Abstract

We report progress in the development of polymer waveguides and devices for photonic applications in three areas: non-photolithographic techniques for polymer waveguide fabrication, bistability in laterally-coupled polymer microring resonators, and ultrafast photoconductive switches fabricated from semiconducting polymers. The non-photolithographic techniques for waveguide fabrication under development include laser milling with an excimer laser and programmable automatic dispensing of multimode polymer waveguides using an Essemtech automatic dispenser. Asymmetric diffraction gratings fabricated using phase masks and the interference of two excimer laser beams have exhibited concentration of optical power into the 1st diffraction order.

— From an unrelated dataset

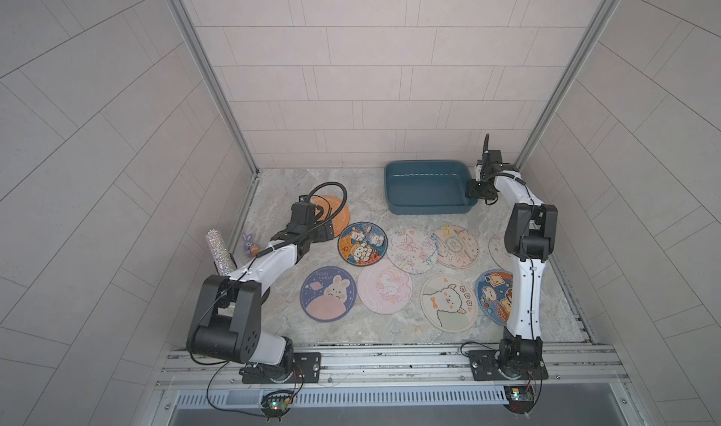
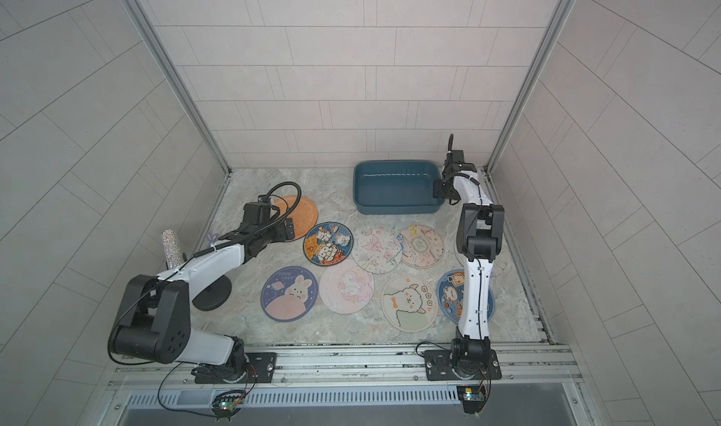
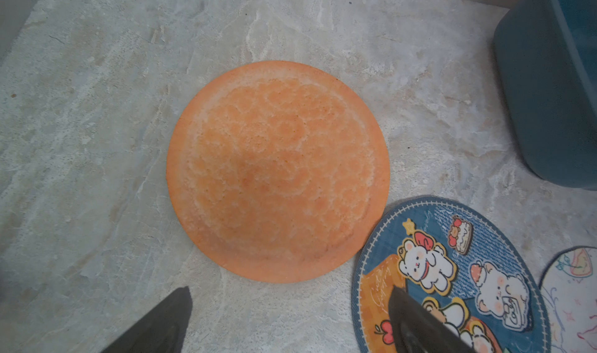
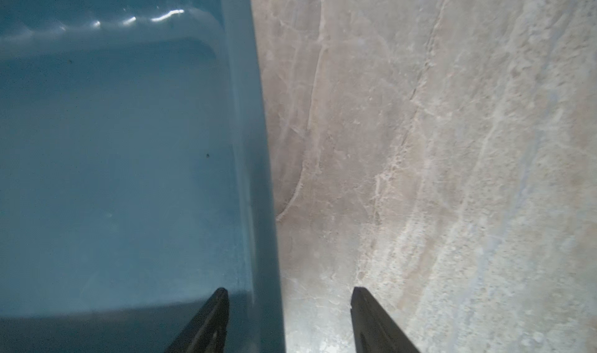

Polymer micro-ring resonators laterally coupled to a bus line were fabricated by lithography from benzocyclobutene with radii as small as 10 μm and free spectral ranges on the order of 20 nm. These devices exhibit bistability in the frequency domain which can arise from thermal or nonlinear optical changes in refractive index and that may have application for all-optical switching. Metal-polymer-metal switches fabricated with interdigitated electrodes in an inverted structure exhibited fast transient photoconductive pulsewidths under 20 ps in response to femtosecond pump laser pulses, but the measurement was bandwidth limited by the oscilloscope. Here we report pump-probe measurements that indicate carrier lifetimes on the order of 2 ps.